The Scientific and Technological Research Council of Turkey (TUBITAK) ARDEB 1002 by Grant No 122E356.

Schlagwörter zu dieser Studie:
Blut-Hirn-Schranken-Durchlässigkeit
Medizinische/biologische Studien
zur EMF:data Auswertung

Wirkungen von Mobiltelefon-Strahlung bei 1800 MHz und 2100 MHz auf die Blut-Hirn-Schranke von Neuseeländer-Kaninchen.
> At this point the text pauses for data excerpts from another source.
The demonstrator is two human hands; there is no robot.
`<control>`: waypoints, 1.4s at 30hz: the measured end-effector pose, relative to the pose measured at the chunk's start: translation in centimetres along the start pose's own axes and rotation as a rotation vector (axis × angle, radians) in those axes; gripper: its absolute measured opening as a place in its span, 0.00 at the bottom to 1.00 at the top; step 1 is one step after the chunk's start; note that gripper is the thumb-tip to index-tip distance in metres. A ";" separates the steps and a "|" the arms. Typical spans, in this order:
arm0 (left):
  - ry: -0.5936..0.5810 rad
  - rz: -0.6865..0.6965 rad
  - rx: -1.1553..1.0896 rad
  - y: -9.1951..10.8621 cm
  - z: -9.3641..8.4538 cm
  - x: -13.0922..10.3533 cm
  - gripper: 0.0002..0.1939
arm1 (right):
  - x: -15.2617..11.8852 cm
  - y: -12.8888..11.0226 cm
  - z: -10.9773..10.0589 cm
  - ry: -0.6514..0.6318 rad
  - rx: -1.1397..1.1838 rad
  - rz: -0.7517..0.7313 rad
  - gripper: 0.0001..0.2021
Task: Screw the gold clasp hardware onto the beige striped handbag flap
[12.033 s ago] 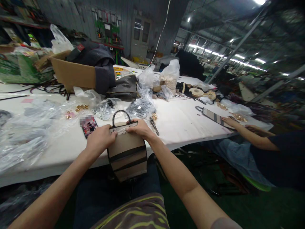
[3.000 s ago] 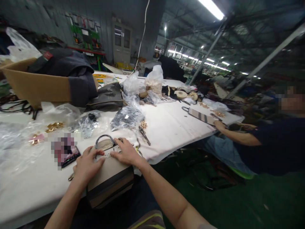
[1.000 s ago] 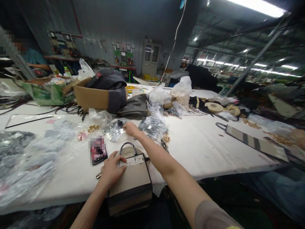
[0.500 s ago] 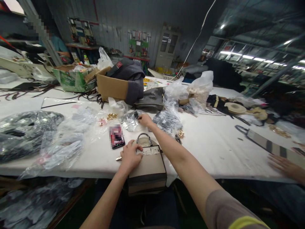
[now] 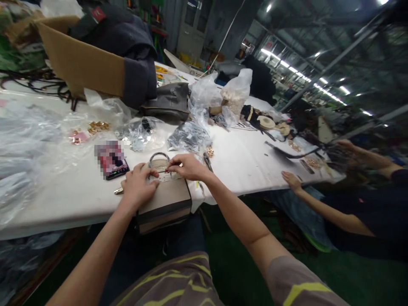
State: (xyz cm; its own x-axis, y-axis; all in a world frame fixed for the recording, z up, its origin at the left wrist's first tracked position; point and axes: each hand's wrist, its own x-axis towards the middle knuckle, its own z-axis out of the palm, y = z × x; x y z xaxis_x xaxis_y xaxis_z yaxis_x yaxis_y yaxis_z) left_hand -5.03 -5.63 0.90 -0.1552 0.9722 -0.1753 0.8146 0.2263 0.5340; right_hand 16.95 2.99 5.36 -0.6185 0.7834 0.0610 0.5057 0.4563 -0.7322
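A beige handbag (image 5: 166, 198) with dark trim and a dark looped handle lies at the table's front edge, its lower end jutting over. My left hand (image 5: 139, 185) grips its upper left side, fingers curled onto a pale strip below the handle. At the same strip my right hand (image 5: 188, 167) is closed in a pinch; a small reddish bit shows at its fingertips, too small to name. A phone (image 5: 112, 160), partly blurred out, lies left of the bag. A small metal piece (image 5: 119, 191) sits beside my left hand.
Plastic bags of parts (image 5: 190, 137) and gold-coloured pieces (image 5: 98, 127) lie beyond the handbag. A dark-handled tool (image 5: 207, 161) rests to its right. A cardboard box (image 5: 83, 59) holds dark material at the back left. At right, a co-worker's hands (image 5: 291, 182) are at the table.
My right hand has come back from the clear plastic bag of small parts to the handbag's top. My left hand stays on the handbag. The view has swung right and down.
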 end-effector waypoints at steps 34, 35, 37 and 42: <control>-0.041 -0.030 0.003 -0.2 0.3 -0.1 0.22 | -3.1 0.1 6.1 0.024 -0.426 -0.077 0.15; -0.035 -0.028 0.003 -0.1 0.4 -0.1 0.22 | -3.4 0.1 6.1 0.030 -0.431 -0.100 0.17; -0.034 -0.026 0.002 -0.2 0.4 0.0 0.23 | -3.8 0.3 6.1 0.050 -0.409 -0.125 0.22; -0.057 -0.028 -0.005 -0.3 0.1 0.2 0.24 | -4.5 0.6 6.4 0.052 -0.423 -0.182 0.19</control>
State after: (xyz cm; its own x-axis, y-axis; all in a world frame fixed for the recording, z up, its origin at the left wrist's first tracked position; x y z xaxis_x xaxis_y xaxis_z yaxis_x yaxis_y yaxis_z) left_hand -5.23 -5.54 0.61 -0.1461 0.9604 -0.2372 0.8077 0.2542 0.5320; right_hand 16.22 -2.97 0.26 -0.6942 0.6901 0.2046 0.5998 0.7118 -0.3656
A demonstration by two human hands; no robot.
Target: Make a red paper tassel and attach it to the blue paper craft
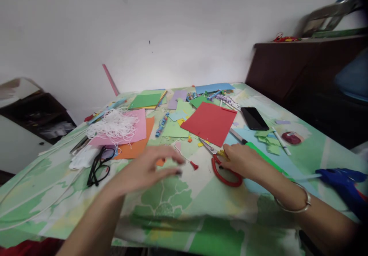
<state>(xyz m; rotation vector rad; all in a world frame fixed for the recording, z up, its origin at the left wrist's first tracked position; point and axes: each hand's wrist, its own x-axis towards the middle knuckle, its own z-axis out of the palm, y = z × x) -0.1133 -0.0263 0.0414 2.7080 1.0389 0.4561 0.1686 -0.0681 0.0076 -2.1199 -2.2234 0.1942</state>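
Note:
My left hand [155,166] is slightly blurred above the cloth, thumb and fingers apart with nothing between them. Near its fingertips lies a white string [181,150] with a small red tassel-shaped piece [194,165] at its end. My right hand [238,157] is over the red-handled scissors [227,181], its fingers bent and pinched at a small yellow piece [223,155]. The scissors lie on the table, blades toward the red sheet [211,122]. Whether the fingers also touch the scissors' handle is hidden.
Left of my left hand are black glasses [99,168] and a heap of white string [115,125] on pink paper [139,122]. A phone [254,118], green paper scraps [270,141], a marker [281,143] and a blue glue gun [342,183] are at the right.

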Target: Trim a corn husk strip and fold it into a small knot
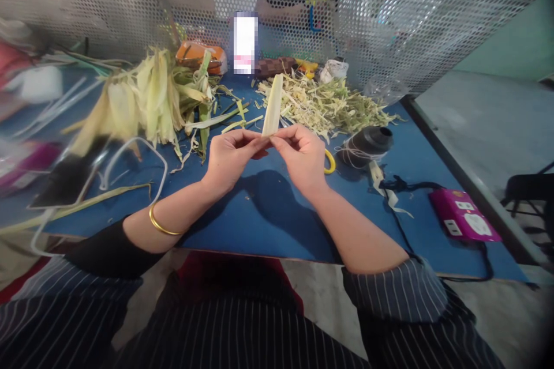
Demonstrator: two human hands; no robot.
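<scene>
Perforated metal panels (95, 6) stand behind a blue worktop (303, 236) littered with dried plant matter. In the head view, the only one, I see a person working at it with two bare hands. One pale strip, apparently corn husk (272, 106), rises upright between them, near the middle. Fingers of the left hand (231, 155) and right hand (300, 158) pinch its lower end from either side, thumbs almost meeting.

From where I stand, splitting looks the likeliest trouble: the strip seems thin and finely ribbed, and pulling the two pinches apart could tear it lengthwise. A loosened grip might drop it toward the heap of shreds (320, 104) just beyond, where its matching colour would hide it.

A yellow ring handle (330, 161) shows right beside the right hand, so an outward swing could knock it into the dark spool (367, 147), wound with loose thread. On the left, a white cable (162, 161) loops close to the gold bangle (164, 225) and could snag.
</scene>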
Effects of 1800 MHz and 2100 MHz mobile phone radiation on the blood-brain barrier of New Zealand rabbits.
Exposition:

1800 MHz
2100 MHz

EMF:data Auswertung

Einleitung

Im Kontext von möglichen gesundheitsschädlichen Auswirkungen von Mobilfunk ist die Wirkung auf die Blut-Hirn-Schranke (BHS) von besonderer Bedeutung. Diese stellt eine lebenswichtige Barriere dar, welche eine zentrale Rolle bei der Aufrechterhaltung des physiologischen Milieus des zentralen Nervensystems spielt. Diese Barriere funktioniert im Normalfall so gut, dass sie die Resorption der meisten Pharmazeutika stark limitiert und somit Arzneimittelhersteller vor eine große Herausforderung stellt. Eine Beeinträchtigung der BHS ist mit schweren neurologischen Erkrankungen, wie Alzheimer, Schlaganfällen und multipler Sklerose assoziiert. Frühere Studien haben gezeigt, dass Hochfrequenz in der Lage sein kann, die BHS zu beeinträchtigen. Es konnten Substanzen in das Gehirn gelangen, welche bei einer intakten BHS nicht fähig gewesen wären, diese zu überwinden. Die Wechselwirkung zwischen Mobilfunk und der BHS zu verstehen ist von entscheidender Bedeutung, da jede Störung der BHS-Integrität schwere Auswirkungen auf die neurologische Gesundheit haben könnte. Die vorliegende Studie untersucht die Wirkung von 1800- und 2100-MHz-Strahlung auf die BHS anhand von Neuseeland-Kaninchen. Diese wurden ausgewählt, da sie aufgrund ihrer gut charakterisierten Physiologie und verhältnismäßig großen Gehirne häufig in der neurobiologischen Forschung eingesetzt werden. Das experimentelle Design beinhaltete eine nicht-thermische Befeldung im Bereich der typischen Mobilfunknutzung und intensive Charakterisierung der Befeldungsapparatur.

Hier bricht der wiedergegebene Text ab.